→ **Description of the task**
Every line of the data below must be output exactly, with images left out.

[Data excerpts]
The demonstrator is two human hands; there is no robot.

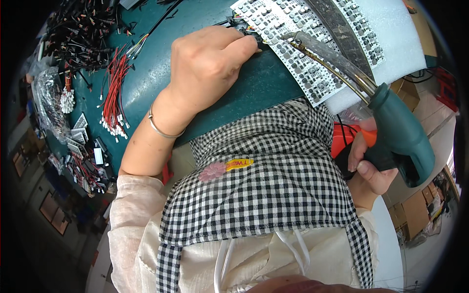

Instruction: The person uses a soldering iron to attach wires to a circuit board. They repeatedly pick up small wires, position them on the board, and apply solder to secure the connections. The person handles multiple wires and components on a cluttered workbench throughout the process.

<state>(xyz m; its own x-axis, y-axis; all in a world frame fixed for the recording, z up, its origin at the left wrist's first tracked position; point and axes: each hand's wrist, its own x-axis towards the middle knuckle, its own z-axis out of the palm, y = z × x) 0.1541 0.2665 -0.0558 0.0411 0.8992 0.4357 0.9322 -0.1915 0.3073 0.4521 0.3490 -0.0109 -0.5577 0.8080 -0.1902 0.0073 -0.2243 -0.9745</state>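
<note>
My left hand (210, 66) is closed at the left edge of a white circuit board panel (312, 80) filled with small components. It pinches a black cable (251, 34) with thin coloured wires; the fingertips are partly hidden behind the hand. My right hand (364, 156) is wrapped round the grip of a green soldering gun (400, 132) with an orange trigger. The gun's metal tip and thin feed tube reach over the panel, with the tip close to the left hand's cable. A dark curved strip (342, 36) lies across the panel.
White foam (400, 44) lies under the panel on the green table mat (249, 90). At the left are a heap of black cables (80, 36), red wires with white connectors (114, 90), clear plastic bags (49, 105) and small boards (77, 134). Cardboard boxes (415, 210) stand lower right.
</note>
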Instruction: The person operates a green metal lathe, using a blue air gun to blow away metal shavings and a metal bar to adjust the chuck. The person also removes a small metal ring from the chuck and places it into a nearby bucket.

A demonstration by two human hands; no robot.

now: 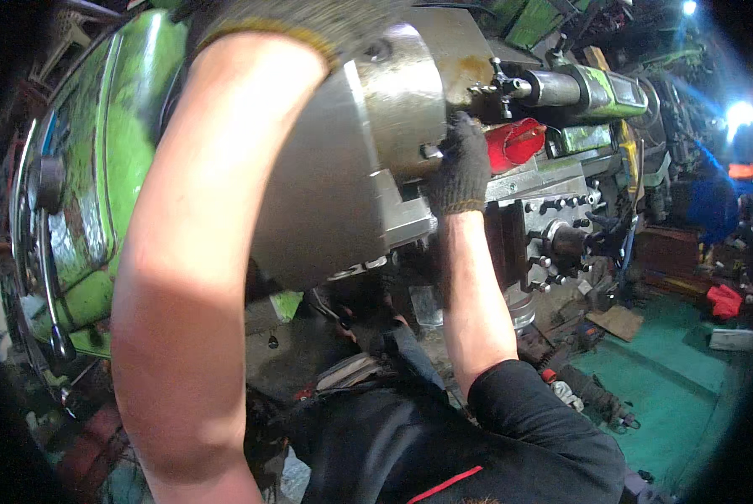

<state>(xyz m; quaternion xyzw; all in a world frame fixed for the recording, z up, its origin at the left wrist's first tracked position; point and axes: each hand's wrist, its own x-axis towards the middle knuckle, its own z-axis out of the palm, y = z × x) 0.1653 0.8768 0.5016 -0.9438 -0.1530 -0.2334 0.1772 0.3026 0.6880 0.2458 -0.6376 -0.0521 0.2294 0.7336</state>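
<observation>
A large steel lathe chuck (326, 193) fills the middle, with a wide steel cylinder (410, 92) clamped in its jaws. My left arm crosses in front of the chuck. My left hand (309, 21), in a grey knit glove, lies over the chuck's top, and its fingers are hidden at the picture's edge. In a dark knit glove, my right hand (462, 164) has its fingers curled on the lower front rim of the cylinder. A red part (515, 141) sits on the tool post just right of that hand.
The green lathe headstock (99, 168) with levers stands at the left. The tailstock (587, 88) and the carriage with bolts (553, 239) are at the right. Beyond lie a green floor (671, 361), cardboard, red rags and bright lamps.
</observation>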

→ **Response area**
The demonstrator is two human hands; there is no robot.


Instruction: The person uses a soldering iron to attach wires to a circuit board. They repeatedly pick up small wires, position them on the board, and apply solder to secure the connections. The person handles multiple wires and components on a cluttered workbench throughout the process.

<state>(xyz m; its own x-axis, y-axis; all in a world frame fixed for the recording, z up, its origin at the left wrist's first tracked position; point and axes: each hand's wrist, its own x-axis towards the middle knuckle, its own z-axis out of the palm, y = z × x) 0.1541 0.2665 -0.0558 0.0411 0.8992 0.4357 0.9322 -0.1915 0.3073 0.4521 0.3490 -0.0109 -0.5577 0.8080 -0.1902 0.0073 -0.2243 -0.9745</state>
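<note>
My left hand (210, 66) is closed at the left edge of a white circuit board panel (312, 80) filled with small components. It pinches a black cable (251, 34) with thin coloured wires; the fingertips are partly hidden behind the hand. My right hand (364, 156) is wrapped round the grip of a green soldering gun (400, 132) with an orange trigger. The gun's metal tip and thin feed tube reach over the panel, with the tip close to the left hand's cable. A dark curved strip (342, 36) lies across the panel.
White foam (400, 44) lies under the panel on the green table mat (249, 90). At the left are a heap of black cables (80, 36), red wires with white connectors (114, 90), clear plastic bags (49, 105) and small boards (77, 134). Cardboard boxes (415, 210) stand lower right.
</note>
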Instruction: The person operates a green metal lathe, using a blue air gun to blow away metal shavings and a metal bar to adjust the chuck. The person also removes a small metal ring from the chuck and places it into a nearby bucket.

A demonstration by two human hands; no robot.

now: 

<state>(xyz m; quaternion xyzw; all in a world frame fixed for the recording, z up, its origin at the left wrist's first tracked position; point and axes: each hand's wrist, its own x-axis towards the middle knuckle, its own z-axis out of the palm, y = z × x) 0.1653 0.8768 0.5016 -0.9438 -0.1530 -0.2334 0.1772 0.3026 0.6880 0.2458 -0.6376 -0.0521 0.2294 0.7336</state>
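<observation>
A large steel lathe chuck (326, 193) fills the middle, with a wide steel cylinder (410, 92) clamped in its jaws. My left arm crosses in front of the chuck. My left hand (309, 21), in a grey knit glove, lies over the chuck's top, and its fingers are hidden at the picture's edge. In a dark knit glove, my right hand (462, 164) has its fingers curled on the lower front rim of the cylinder. A red part (515, 141) sits on the tool post just right of that hand.
The green lathe headstock (99, 168) with levers stands at the left. The tailstock (587, 88) and the carriage with bolts (553, 239) are at the right. Beyond lie a green floor (671, 361), cardboard, red rags and bright lamps.
</observation>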

This answer requires nothing further.